Pictures aside, every line of the listing should be given again exactly.

========================

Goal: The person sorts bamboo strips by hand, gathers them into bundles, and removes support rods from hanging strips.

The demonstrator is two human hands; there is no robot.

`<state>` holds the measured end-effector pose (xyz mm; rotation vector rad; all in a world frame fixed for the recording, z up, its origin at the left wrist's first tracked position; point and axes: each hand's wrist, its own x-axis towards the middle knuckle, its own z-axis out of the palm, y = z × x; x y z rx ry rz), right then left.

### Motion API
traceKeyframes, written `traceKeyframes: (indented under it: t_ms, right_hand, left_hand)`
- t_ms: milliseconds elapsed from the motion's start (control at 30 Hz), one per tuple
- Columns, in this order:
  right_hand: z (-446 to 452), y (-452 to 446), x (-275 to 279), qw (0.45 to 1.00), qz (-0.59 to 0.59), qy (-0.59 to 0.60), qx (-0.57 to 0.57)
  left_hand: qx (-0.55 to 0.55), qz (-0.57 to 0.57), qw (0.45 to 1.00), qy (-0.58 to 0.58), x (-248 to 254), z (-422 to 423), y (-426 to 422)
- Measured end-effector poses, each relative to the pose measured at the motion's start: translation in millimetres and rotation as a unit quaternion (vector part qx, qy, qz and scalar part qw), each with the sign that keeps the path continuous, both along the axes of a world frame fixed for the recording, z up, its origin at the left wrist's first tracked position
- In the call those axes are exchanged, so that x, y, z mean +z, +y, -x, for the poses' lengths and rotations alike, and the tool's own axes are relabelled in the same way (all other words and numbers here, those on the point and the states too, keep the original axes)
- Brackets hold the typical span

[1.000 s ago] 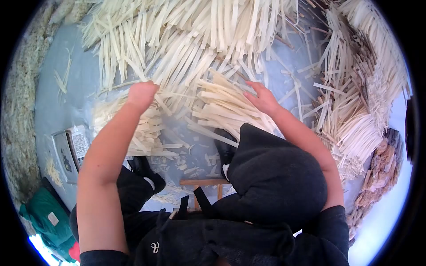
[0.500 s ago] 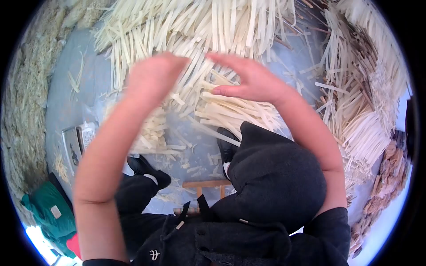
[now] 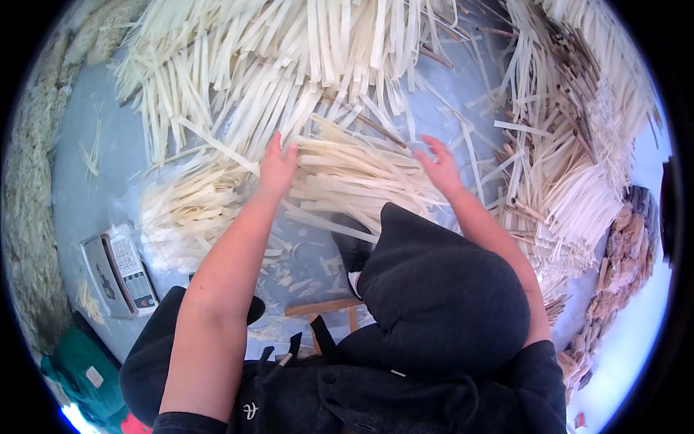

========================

Written solution ->
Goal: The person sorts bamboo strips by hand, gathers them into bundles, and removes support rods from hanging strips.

The demonstrator is two human hands; there is no robot.

`<state>` holds the measured end-effector pose (xyz mm; rotation vector rad; all in a world frame fixed for the recording, z up, its origin at the left wrist's first tracked position; point and axes: each hand's wrist, its own x-axis towards the middle knuckle, its own z-axis out of the palm, y = z × x; x y z rx ry rz), right then left.

### Motion API
traceKeyframes, written `traceKeyframes: (indented under it: t_ms, right_hand, left_hand)`
- t_ms: milliseconds elapsed from the motion's start (control at 30 Hz), one per tuple
- Columns, in this order:
  right_hand: z (-446 to 452), y (-452 to 446), x (-275 to 279), qw (0.45 to 1.00), qz (-0.59 to 0.59), qy (-0.59 to 0.60), qx (-0.57 to 0.57)
  left_hand: qx (-0.55 to 0.55), qz (-0.57 to 0.57), qw (0.45 to 1.00), qy (-0.58 to 0.58), x (-248 to 254), z (-422 to 423), y (-426 to 422)
- Measured end-effector poses, each relative to the pose measured at the motion's start: translation in millimetres and rotation as a unit quaternion (vector part qx, qy, qz and scalar part qw), each with the sign that keeps the path continuous, both along the axes of a world frame fixed for the recording, z up, its origin at the left wrist's first tracked position
- In the call those axes are exchanged, so that x, y, z mean +z, +y, -x, for the poses' lengths and rotations alike, and the tool's own axes are relabelled in the same way (all other words and numbers here, those on the point and the states too, keep the original axes)
- Brackets hold the typical span

[1.000 s ago] 
[0.500 s ago] 
[now] 

The exercise has now been completed.